• mercoledì , 2 Dicembre 2020

Nei panni di Sherlock Holmes

Di James Moriarty, acerrimo nemico di Sherlock Holmes, non si è mai saputo molto. Conan Doyle lo descrive come un uomo dall’innata intelligenza, che ha frequentato Oxford da ragazzo, ma nulla di più.

E’ Sofia Rei, spagnola, a interessarsi di questo personaggio, nel suo libro “Moriarty e il mistero del dodo”, nel quale ci parla del suo passato e della sua famiglia. La Rei ce lo descrive come molto ricco, intelligente, ma anche tanto triste. Sarà proprio questa tristezza, dice l’autrice, che lo porterà  a fare le orribili azioni per il quale sarà famoso.

Ma nel “Mistero del dodo” Moriarty non è ancora diventato la nemesi di Holmes; è ancora un ragazzo, con una sorella, Arabella, intelligente e molto affascinante, con la quale James è sempre in competizione. C’è anche un migliore amico, Jon Watson (sì, proprio lui).

La chiave del libro è un dodo, l’ultimo della sua specie, che scompare misteriosamente. Toccherà proprio a Moriarty indagare sul caso, in stile Sherlock Holmes. La scelta di inserire il dodo nella storia, dice la Rei, non è stata casuale: rappresenta l’estinzione, un tema a cui l’autrice tiene molto (tant’è che continuerà  ad essere trattato nei numeri successivi della serie).

Durante le sue indagini, Moriarty incontrerà  numerosi personaggi, più o meno reali: Charles Darwin, Alice (quella di Lewis Carrol) e Ofiria, una ragazza molto misteriosa giunta dall’altra parte del mondo, che può capire se qualcuno sta mentendo.

Il tutto ambientato nella Londra vittoriana, un’epoca gloriosa e affascinante, piena di viaggi, scoperte scientifiche, filosofi e poesia.

“Il mistero del dodo è solo il primo di una serie di cinque libri, incentrati sul mistero, genere, come ha detto Sofia Rei, interattivo. Ma la scrittrice spagnola non si ferma qui. Al Salone del libro di Torino ha detto che è già al lavoro su un romanzo utopico, genere che ama molto, e su uno incentrato sulla politica. Ha anche confermato che il suo prossimo libro si chiamerà  “Newropa”.

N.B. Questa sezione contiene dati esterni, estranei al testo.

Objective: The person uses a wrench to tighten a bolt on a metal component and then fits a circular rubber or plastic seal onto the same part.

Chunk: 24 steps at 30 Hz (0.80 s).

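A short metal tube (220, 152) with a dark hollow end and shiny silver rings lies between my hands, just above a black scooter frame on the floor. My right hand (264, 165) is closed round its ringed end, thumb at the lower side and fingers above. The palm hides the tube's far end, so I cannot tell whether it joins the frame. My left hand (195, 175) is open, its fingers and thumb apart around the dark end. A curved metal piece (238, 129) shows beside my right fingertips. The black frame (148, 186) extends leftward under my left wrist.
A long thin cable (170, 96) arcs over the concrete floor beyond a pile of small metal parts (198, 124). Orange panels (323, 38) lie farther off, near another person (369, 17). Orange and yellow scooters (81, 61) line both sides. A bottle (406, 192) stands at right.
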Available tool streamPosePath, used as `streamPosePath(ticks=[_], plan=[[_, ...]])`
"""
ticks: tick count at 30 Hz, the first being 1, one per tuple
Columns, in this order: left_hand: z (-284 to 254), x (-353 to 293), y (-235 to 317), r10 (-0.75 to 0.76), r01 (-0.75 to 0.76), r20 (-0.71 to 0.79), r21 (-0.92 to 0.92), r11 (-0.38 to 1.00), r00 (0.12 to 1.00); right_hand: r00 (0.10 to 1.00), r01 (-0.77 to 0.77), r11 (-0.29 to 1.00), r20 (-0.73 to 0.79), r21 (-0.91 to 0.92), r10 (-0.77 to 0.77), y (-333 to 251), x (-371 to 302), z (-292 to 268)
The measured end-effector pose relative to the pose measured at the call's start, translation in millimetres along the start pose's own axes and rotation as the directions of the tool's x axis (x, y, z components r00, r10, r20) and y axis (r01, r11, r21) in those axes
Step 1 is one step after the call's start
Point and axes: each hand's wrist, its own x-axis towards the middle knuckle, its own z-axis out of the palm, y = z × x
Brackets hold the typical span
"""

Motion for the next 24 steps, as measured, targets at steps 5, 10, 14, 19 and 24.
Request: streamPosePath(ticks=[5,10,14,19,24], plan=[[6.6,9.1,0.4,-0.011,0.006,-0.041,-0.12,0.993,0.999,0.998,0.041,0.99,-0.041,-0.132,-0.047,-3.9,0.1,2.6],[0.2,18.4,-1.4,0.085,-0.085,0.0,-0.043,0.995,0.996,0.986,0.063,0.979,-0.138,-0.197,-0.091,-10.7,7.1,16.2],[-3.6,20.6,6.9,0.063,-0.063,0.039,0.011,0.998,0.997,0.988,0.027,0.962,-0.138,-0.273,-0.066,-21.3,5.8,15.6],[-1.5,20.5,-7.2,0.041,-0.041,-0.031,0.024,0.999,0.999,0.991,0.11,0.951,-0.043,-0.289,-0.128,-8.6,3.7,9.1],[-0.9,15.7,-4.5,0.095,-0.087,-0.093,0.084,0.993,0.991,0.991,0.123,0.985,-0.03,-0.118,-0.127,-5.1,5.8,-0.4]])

E poi ha parlato dei suoi libri precedenti, tra i quali “Olivia Shakespeare”, il suo preferito, dagli otto anni in su. E’ proprio la letteratura per ragazzi la passione della Rei; è durante l’infanzia, infatti, che si formano i lettori, e ritiene che sia quindi più importante di quella per adulti. Ma Sofia Rei ha scritto per tutte le età: dai libri per i bambini fino a quelli per ragazzi. Ha pure composto qualche libro per adulti. E i suoi testi sono di qualsiasi genere; perchè per essere uno scrittore, come ha detto lei stessa, significa riuscire a scrivere in maniera non settoriale. E per chi volesse diventarlo, sarebbe un buon inizio leggere di tutto.